The angry outcry that had followed her out the door had given her a fleeting hope. Perhaps the Keisuke she wanted still lived there somewhere after all... but there had been no more words after that. Disappointed, she had kept walking.
She walked into a world of soul-darkness, where nothing and no one offered succor for the feeling of wretchedness that was to come. Not far beyond the gates of Keisuke's house, she had been accosted by a middle-aged Hyuuga woman—the same woman that had "greeted" her when she had first walked into the Hyuuga compound to see Hiashi. Some of Haruka's fire had returned, and it had burned black; for Haruka ached to fill the void in her soul, and violence seemed to be a suitable candidate, even if the woman was an untrained civilian.
"Not contemplating murder, are we, Kin-abandoner?" the woman had said. "Not about to become the Kin-murderer, are you?"

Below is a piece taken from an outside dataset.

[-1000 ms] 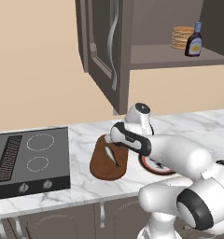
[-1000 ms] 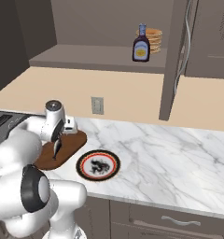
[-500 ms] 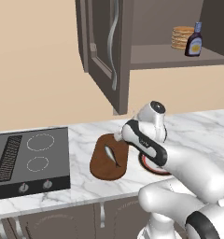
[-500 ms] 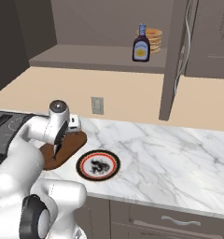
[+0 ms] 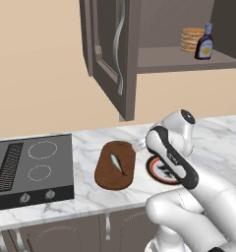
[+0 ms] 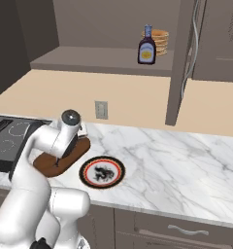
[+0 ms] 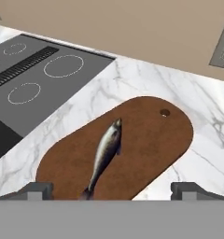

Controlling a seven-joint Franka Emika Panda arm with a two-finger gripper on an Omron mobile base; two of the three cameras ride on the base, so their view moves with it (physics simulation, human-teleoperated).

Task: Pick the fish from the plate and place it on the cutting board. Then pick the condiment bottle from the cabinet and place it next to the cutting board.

The words had stopped Haruka from throttling her; the last thing the outcast wanted to do was to become worse than her father. But the black fire in her heart had burned hotter still, rising higher and higher until she thought it would consume her.
"It is well that you do not kill me," continued the woman, "For if the ANBU imprisoned you, you would be unable to see for yourself the doom for your cause that has come about by your own hands. You would not be able to look upon Hyuuga Hinata's forehead and beg her for forgiveness."
Haruka had stood before her, dumbfounded, disbelieving. "Wha-what?"
"Ah, how utterly heartless of me. It never occurred to me that you would forget to check your pockets and count the number of photographs there... but then, nobody thought to tell me that my dear sister's death had been in vain until several days after the fact..."
Cursing the memory and cursing herself, Haruka forced herself to keep moving through the rain, searching for the reassurance that would never come, searching for the rallying voice that had died in a blind man's throat.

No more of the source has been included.